Wu & Cheung, Charles C.H. Wu, Mark H. Cheung and Vikram M. Reddy, for Plaintiffs and Appellants.
Nicholas S. Chrisos, County Counsel, and Laurie A. Shade, Deputy County Counsel, for Defendant and Respondent.
Ning Yen and Yean Chhaing Yen, husband and wife, appeal from a judgment of dismissal in this action challenging a tax assessment, following an order granting judgment on the pleadings against them in this case. They filed their initial pleading - styled as a petition for writ of mandate against the Orange County Assessment Appeals Board (the Board) - on the last day of the six-month statute of limitations period. However, when the Board's demurrer convinced them they had not only filed the wrong cause of action, but filed it against the wrong party, they elected to amend their pleading to allege a cause of action at law for damages, and to name the County of Orange (the County) as "Doe 1." The trial court then granted the County's subsequent motion for judgment on the pleadings, concluding the Yens' designation of the County as a doe defendant did not "relate back" to the date the initial pleading was filed, and thus their claim against the County was barred by the statute of limitations.
We agree with the court's conclusion. The County is a legally separate entity from the Board, and whether or not we could properly construe the Yens' original petition for writ of mandate as stating a cause of action at law for damages, it does not change the fact they failed to assert that claim against the County in a timely fashion. The Yens' attempt to identify the County as a doe defendant does not change anything, because a doe amendment relates back to the filing of the complaint only where plaintiff is "ignorant of the name of a defendant." (Code Civ. Proc., § 474.) That was not the case here. The County's identity, as well as the fact it (and not the Board) was the entity that actually retained the Yens' disputed tax payment, was at all times known to them. Their failure to name the County as a defendant in their initial pleading was the result of a legal mistake, not a factual one.

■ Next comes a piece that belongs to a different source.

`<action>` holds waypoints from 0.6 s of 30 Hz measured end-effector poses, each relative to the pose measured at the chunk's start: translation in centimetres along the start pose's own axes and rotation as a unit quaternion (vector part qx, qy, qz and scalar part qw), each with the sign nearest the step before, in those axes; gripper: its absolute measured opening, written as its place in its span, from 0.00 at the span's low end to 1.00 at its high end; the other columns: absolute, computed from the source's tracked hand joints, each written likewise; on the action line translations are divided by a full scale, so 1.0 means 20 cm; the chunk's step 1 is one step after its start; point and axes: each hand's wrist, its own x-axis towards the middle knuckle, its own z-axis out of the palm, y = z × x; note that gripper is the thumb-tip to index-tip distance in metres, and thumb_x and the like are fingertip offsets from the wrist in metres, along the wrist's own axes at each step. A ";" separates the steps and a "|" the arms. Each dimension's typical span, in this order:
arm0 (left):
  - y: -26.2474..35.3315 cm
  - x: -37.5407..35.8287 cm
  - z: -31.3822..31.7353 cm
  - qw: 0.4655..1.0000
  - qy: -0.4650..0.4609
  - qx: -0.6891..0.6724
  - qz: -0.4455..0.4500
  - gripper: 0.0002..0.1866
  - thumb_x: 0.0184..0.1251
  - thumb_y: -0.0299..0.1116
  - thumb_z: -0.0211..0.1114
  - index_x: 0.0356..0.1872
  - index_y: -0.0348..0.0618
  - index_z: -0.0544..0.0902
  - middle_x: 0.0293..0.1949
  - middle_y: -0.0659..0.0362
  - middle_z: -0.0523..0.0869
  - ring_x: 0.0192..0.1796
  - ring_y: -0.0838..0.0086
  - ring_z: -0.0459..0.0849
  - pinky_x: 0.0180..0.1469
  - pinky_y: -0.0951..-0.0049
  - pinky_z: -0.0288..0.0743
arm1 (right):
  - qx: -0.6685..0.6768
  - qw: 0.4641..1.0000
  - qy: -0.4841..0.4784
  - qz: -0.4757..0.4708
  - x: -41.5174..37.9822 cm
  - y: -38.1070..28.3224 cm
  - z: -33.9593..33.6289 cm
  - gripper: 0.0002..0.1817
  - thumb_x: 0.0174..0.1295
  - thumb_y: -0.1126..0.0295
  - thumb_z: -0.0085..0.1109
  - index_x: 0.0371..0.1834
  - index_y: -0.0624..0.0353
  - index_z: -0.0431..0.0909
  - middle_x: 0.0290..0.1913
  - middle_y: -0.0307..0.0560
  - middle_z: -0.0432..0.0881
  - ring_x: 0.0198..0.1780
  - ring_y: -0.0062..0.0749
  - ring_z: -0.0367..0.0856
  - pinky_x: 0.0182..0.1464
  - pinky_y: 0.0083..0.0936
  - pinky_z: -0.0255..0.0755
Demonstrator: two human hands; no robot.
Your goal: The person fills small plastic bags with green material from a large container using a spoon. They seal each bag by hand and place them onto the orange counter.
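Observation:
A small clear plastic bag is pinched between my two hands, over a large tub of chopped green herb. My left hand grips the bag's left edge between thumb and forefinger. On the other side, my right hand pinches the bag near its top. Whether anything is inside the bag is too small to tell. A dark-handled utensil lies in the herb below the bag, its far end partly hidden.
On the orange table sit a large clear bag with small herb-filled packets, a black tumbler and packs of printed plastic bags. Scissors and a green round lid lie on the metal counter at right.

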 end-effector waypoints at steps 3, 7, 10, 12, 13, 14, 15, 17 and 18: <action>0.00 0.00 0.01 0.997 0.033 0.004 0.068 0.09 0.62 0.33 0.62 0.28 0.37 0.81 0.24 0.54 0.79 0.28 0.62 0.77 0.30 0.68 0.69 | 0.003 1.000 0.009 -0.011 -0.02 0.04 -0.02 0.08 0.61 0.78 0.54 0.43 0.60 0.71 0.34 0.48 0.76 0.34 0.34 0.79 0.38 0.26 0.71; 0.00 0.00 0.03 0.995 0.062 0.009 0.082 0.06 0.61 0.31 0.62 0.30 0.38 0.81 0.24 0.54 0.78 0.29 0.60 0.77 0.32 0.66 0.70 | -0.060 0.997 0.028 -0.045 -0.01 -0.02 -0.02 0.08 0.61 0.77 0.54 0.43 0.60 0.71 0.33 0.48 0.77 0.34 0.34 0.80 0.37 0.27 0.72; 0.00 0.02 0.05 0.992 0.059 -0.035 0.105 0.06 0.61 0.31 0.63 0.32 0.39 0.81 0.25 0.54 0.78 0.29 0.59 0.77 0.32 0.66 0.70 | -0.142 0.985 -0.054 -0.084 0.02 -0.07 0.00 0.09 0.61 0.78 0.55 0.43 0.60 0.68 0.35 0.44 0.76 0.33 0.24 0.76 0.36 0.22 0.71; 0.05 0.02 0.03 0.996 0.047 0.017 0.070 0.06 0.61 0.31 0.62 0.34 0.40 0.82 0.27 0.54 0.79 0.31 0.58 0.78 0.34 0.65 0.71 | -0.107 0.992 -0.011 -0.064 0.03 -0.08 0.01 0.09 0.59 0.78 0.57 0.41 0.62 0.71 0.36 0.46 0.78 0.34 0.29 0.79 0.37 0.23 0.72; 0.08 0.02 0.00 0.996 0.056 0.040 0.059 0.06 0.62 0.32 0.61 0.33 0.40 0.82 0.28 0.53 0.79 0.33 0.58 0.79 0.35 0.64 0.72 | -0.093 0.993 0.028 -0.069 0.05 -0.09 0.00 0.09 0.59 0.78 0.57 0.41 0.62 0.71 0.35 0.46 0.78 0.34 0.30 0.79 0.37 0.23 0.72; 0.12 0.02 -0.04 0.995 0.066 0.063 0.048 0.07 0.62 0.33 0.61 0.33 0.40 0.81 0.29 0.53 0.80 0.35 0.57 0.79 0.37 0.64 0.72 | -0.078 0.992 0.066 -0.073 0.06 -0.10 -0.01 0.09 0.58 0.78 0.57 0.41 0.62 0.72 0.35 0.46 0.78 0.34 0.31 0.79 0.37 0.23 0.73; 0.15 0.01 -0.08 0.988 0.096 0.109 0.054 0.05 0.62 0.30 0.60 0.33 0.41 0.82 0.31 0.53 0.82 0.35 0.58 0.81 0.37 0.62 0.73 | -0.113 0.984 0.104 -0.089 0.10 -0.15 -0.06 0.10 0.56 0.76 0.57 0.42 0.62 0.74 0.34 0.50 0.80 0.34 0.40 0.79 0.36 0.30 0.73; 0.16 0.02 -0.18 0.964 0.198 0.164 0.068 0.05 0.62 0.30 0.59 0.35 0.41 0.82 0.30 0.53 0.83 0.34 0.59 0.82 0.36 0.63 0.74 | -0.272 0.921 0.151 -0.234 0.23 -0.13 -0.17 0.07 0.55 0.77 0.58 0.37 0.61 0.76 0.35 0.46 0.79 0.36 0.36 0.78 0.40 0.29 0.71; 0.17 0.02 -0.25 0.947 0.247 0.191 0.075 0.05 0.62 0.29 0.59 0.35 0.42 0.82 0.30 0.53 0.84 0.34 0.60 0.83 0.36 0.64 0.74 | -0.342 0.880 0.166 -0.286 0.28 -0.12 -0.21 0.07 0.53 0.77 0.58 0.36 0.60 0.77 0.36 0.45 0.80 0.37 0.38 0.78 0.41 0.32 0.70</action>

In reviewing a judgment entered on the pleadings, we assume the truth of all well-pleaded facts. (Hopp v. City of Los Angeles (2010) 183 Cal.App.4th 713, 717.) Thus, we take our rendition of the underlying facts primarily from the Yens' pleadings. The Yens' original pleading was styled as a petition for writ of mandamus, and sought to challenge a decision of the Board, which denied their appeal of an order reassessing the value of their property for tax purposes.

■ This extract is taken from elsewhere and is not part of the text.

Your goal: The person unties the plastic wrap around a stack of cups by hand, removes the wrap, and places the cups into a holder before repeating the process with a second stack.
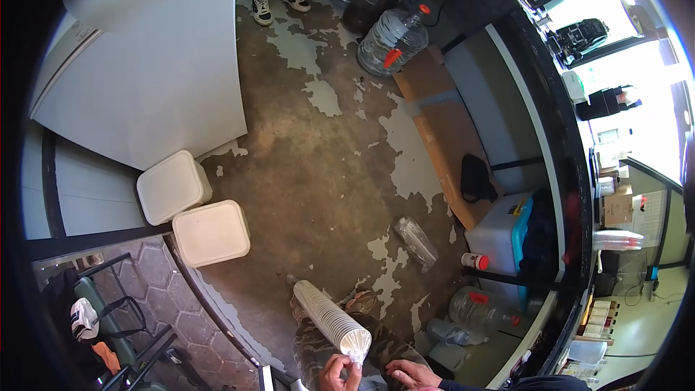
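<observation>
A long sleeve of nested white cups (329, 315) in clear plastic slants over the person's camouflage trousers (308, 351) at the bottom centre. My left hand (340, 374) pinches the gathered plastic at the near end of the sleeve, just below the rim of the last cup. To its right, my right hand (411, 374) rests over the lap with its fingers loosely extended, apart from the cups and with nothing visible in it.
Two lidded white tubs (170, 188) stand at left near a white fridge (159, 65). A clear plastic package (416, 242) lies on the floor. Large water bottles (391, 42), a cooler box (499, 235) and a counter (572, 137) line the right. Someone's shoes (262, 12) show at the top.
</observation>
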Motion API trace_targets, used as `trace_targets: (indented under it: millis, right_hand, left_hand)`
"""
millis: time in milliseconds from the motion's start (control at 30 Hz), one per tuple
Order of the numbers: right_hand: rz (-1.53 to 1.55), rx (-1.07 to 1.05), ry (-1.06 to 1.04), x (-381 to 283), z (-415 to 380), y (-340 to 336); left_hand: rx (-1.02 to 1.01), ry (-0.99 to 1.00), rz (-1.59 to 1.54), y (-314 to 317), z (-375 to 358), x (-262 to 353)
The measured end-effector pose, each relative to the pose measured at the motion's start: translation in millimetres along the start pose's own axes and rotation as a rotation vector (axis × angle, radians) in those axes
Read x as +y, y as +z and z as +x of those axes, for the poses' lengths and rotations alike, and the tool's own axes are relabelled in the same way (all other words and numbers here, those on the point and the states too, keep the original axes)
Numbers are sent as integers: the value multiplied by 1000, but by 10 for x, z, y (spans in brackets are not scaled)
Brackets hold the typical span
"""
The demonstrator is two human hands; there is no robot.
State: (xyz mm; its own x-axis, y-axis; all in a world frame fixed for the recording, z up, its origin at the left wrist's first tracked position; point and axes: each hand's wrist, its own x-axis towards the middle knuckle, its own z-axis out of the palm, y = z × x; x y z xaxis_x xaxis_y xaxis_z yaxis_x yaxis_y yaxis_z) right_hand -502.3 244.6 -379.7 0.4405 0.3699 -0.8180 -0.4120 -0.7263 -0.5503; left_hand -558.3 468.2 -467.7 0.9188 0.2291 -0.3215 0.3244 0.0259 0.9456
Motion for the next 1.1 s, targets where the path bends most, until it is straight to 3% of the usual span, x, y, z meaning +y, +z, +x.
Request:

The Board issued its decision on September 11, 2009, and thus the Yens had six months from that date to pursue a cause of action in court - i.e., until March 11, 2010. And it was on that very date that the Yens filed their original pleading, which was the petition for writ of mandate against the Board.
In that petition, the Yens named only the Board, plus unnamed does, as defendants. After the Board demurred, arguing the Yens' sole remedy for the alleged improper reassessment was to pay the disputed tax and then sue for a refund in a cause of action at law against the County itself, the parties agreed the Yens would voluntarily amend their pleading to allege a cause of action for refund and identify the County as Doe 1, and would dismiss the Board as a defendant, without prejudice. The parties further agreed those amendments would render moot the pending demurrer. County counsel for the County of Orange (which represented the Board in the demurrer) also agreed to accept service of the amended complaint on behalf of the County itself.

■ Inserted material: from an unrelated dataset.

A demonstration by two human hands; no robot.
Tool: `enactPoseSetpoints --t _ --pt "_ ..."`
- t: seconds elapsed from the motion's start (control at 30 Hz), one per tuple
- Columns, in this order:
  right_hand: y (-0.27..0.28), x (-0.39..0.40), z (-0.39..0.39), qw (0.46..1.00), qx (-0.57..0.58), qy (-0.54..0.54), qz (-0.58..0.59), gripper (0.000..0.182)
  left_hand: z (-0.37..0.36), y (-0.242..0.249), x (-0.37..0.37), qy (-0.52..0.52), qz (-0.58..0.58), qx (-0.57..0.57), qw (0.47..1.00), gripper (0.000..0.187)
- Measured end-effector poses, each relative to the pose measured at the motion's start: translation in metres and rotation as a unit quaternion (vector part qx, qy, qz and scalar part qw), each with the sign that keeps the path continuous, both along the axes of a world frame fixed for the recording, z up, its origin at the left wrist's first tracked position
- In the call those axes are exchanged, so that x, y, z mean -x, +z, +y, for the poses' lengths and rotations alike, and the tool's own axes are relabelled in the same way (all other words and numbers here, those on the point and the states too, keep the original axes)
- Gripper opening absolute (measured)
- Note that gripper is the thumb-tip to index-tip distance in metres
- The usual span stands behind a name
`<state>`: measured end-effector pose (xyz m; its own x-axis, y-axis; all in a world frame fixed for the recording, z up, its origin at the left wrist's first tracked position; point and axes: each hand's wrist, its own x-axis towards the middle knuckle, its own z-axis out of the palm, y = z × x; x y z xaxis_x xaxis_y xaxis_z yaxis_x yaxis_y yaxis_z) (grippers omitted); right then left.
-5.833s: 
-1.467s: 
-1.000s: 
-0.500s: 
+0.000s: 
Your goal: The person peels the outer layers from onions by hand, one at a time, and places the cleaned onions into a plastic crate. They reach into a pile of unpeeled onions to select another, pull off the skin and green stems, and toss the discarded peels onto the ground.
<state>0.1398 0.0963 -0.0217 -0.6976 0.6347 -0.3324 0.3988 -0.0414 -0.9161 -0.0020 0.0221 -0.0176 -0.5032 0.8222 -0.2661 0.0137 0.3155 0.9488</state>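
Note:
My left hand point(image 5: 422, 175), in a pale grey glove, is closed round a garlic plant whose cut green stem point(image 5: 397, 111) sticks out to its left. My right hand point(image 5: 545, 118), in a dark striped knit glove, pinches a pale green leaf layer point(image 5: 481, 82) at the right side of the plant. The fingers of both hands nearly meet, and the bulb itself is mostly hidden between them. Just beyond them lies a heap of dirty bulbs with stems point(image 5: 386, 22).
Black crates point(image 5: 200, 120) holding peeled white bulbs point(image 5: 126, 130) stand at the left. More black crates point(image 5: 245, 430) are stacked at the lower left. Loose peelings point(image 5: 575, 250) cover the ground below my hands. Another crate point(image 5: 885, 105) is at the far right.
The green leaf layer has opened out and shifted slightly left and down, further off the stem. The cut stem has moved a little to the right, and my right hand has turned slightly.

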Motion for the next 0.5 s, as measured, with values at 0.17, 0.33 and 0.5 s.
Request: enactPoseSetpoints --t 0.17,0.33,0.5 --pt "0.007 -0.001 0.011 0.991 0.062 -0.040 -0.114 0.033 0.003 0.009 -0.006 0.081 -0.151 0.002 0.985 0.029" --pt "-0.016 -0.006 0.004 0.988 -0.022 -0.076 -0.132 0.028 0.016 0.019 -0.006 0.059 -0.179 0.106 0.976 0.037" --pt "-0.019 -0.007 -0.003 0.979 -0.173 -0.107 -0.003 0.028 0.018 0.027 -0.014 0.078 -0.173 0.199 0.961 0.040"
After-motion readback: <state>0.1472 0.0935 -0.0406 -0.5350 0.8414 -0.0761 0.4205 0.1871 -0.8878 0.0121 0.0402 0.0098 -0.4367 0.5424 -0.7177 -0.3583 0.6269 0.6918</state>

After the County answered that amended complaint, it moved for judgment on the pleadings, claiming the Yens' action against it was barred by the six-month statute of limitations. The County relied primarily on Schoenberg v. County of Los Angeles Assessment Appeals Bd., supra, 179 Cal.App.4th 1347.
The Yens opposed the motion, arguing both that Schoenberg was distinguishable, and that the County should be equitably estopped from relying upon the statute of limitations, because it never informed the Yens of its intention to rely upon the defense during negotiations to resolve the Board's demurrer to their petition for writ of mandate.
The Yens do not renew this claim of equitable estoppel on appeal.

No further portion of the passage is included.